White Smoke Emitting from Exhaust System

If your head gasket has failed, the refrigerant may exert its way into the engine. In this case, a cloud of white smoke may be visible emerging from the exhaust system.


Cloudy Oil

If you observe cloudiness or a milky color in the engine oil, the reason behind it could be a blown gasket. This occurs when the coolant mixes with the oil and contaminates it.


Foaming Inside Radiator

If you observe foaming inside the radiator, it’s a sign that the radiator has air deposited inside, which may affect a blown head gasket.


Is it worth fixing a blown head gasket?

It’s worth fixing a blown head gasket. You certainly cannot avoid fixing it and expect your car to keep functioning in correct condition. If a blown head gasket isn’t rectified at the right time, then you may be at risk of experiencing more extensive damage.


Blown head gasket repair cost

The cost to repair a blown head gasket ranges from USD 1,000 to USD 3,000. On the other hand, a new head gasket is often priced between $15 and $50 USD.

The labor hours to repair a broken gasket are of longer duration, which explains the higher charges. It may take anywhere from six hours to a few days to fix a blown or damaged head gasket depending on the complexity of the engine.


Why is oil leaking from the head gasket?

Oil leaks from the head gasket when it’s blown or damaged because the gasket is unable to maintain a fitting seal. It’s worth noting that oil leaks often take place internally and not externally. External leakage is possible but rarely due to a blown head gasket.


How to fix a blown gasket without replacing it?

Using a sealant is the best and most reliable method of fixing a broken head gasket without replacing it. The sealant used to fix the gasket is often inexpensive and grants a few more months of life depending on the leak.
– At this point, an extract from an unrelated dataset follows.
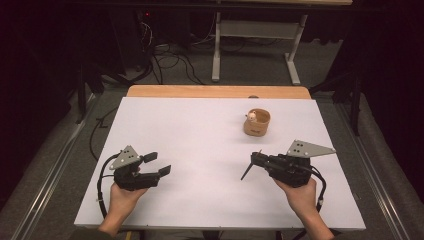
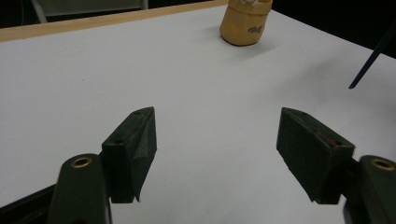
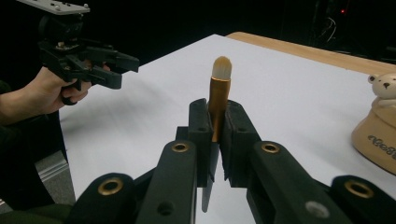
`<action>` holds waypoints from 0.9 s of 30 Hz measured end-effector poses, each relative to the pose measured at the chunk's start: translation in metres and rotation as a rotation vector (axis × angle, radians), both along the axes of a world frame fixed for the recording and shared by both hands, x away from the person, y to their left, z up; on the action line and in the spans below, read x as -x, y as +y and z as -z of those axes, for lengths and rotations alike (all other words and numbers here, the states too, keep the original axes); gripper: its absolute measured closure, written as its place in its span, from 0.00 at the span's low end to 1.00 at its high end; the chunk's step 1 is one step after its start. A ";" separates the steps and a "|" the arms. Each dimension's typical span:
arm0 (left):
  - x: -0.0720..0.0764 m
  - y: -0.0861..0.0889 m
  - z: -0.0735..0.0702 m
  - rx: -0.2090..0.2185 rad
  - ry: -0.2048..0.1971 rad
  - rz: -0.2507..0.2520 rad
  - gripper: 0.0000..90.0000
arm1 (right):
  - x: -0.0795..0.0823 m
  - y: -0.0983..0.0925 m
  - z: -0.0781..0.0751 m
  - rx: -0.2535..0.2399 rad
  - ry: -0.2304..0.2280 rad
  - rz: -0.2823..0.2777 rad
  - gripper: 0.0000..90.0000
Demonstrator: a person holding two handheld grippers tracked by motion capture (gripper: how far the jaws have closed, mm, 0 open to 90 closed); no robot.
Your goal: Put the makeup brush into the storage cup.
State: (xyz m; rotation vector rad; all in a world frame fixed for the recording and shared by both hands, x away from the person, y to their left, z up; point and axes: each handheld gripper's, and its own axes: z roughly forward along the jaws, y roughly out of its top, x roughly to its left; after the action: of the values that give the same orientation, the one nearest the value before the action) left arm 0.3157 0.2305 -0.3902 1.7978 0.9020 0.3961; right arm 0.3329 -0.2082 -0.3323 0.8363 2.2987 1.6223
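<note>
On the left, the left tongs [image 1: 157, 164] are hovering low over the white bench [image 1: 200, 140], jaws spread wide with nothing between them. Farther right, the right tongs [image 1: 256, 159] are clamping a makeup brush [image 3: 218, 91] by its gold ferrule, its dark handle slanting down toward the bench. Beyond them, a tan cup [image 1: 257, 123] is standing near the far edge.

A gold-handled makeup brush [image 3: 218, 98] with pale bristles stands upright, clamped in the right gripper [image 3: 215, 140].
</note>
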 end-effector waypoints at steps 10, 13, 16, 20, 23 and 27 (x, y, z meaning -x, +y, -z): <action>0.001 0.000 -0.001 0.000 -0.006 0.006 0.32 | -0.005 -0.005 -0.006 0.021 -0.005 0.020 0.95; 0.001 -0.001 -0.001 -0.001 -0.008 0.009 0.32 | -0.007 -0.007 -0.007 0.024 -0.004 0.029 0.95; 0.001 0.000 -0.001 -0.002 -0.009 0.009 0.32 | -0.008 -0.008 -0.008 0.027 -0.005 0.032 0.95; 0.001 -0.001 -0.001 -0.002 -0.011 0.008 0.32 | -0.009 -0.010 -0.010 0.031 -0.008 0.040 0.95; 0.002 -0.001 -0.001 -0.001 -0.015 0.008 0.32 | -0.011 -0.012 -0.011 0.033 -0.010 0.049 0.95; 0.002 -0.002 -0.001 -0.006 -0.015 0.012 0.32 | -0.015 -0.015 -0.013 0.037 -0.012 0.061 0.95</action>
State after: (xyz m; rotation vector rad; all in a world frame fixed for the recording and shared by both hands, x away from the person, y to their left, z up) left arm 0.3140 0.2288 -0.3895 1.8021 0.8801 0.4047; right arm 0.3480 -0.2229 -0.3195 0.8771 2.2657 1.5502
Although the procedure of sealing is identical for all sealants, it’s worth noting that not all sealants are compatible with every coolant. The result changes according to the compatibility of the sealant with the coolant.


Does sealing a head gasket work?

Yes, sealing a head gasket works as long as the right sealant is chosen for the process. There are numerous kinds of sealants available in the market with varying levels of effectiveness. Sealants for head gaskets are mostly temporary solutions to fixing a broken head gasket.

However, some of the top-quality sealants are regarded as a permanent solution to small splits and impairment to the head gasket.

The effectiveness of a sealant typically depends on the magnitude of damage to the head gasket and the type of sealer used.


What to expect after a head gasket replacement?

After the head gasket has been replaced on the car, you may require many other small repairs to be done as replacing the head gasket entails dismantling the engine. Therefore, it’s sensible to replace parts like the water pump on car models if needed while they are already accessible.

With this procedure, the important task of refurbishing the car engine will serve you well for the upcoming years.

If your car resumes overheating even after installing the new head gasket, you should stop driving the car as soon as possible and take it to a mechanic.